Skull was chosen as the back cover illustration for The Perfect Moment, the catalogue accompanying the photographer’s final lifetime exhibition. The controversy surrounding the exhibition – including the Corcoran Gallery of Art’s abrupt cancellation, and the obscenity trial in Cincinnati – shaped the cultural debate surrounding not only public support of the arts, but art’s place in public life. Seen against this backdrop, and that of the growing AIDS crises, Skull’s austere account of its subject matter provides a dignified and powerful response to the contentious voices on all sides.

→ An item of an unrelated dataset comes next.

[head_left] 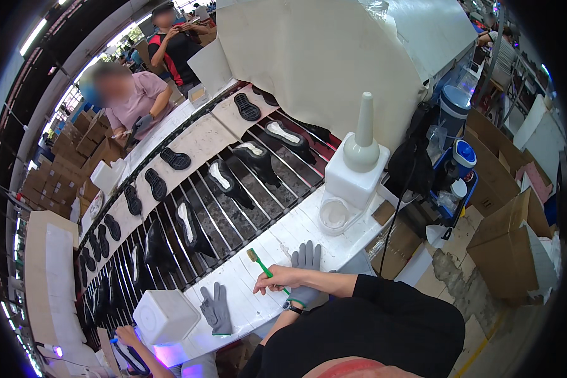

Skull is the perfect counterpoint to the delicate calla lily study chosen to grace the front cover of The Perfect Moment. The two images are apt bookends for Mapplethorpe’s career: Calla Lily signifying Mapplethorpe’s skill in capturing the sensuality of natural forms, and Skull representing his darker themes. Both images show the photographer’s unwavering obsession with the object in front of his camera, his desire to capture the physical essence of his subjects, and his belief in photography as the perfect medium to convey this to the viewer. Two of Mapplethorpe’s studies of calla lilies are offered in this auction as lots 217 and 224.

Robert Mapplethorpe

American | B. 1946 D. 1989
After studying drawing, painting and sculpture at the Pratt Institute in the 1960s, Robert Mapplethorpe began experimenting with photography while living in the notorious Chelsea Hotel with Patti Smith. Beginning with Polaroids, he soon moved on to a Hasselblad medium-format camera, which he used to explore aspects of life often only seen behind closed doors.By the 1980s Mapplethorpe's focus was predominantly in the studio, shooting portraits, flowers and nudes. His depiction of the human form in formal compositions reflects his love of classical sculpture and his groundbreaking marriage of those aesthetics with often challenging subject matter. Mapplethorpe's style is present regardless of subject matter — from erotic nudes to self-portraits and flowers — as he ceaselessly strove for what he called "perfection of form."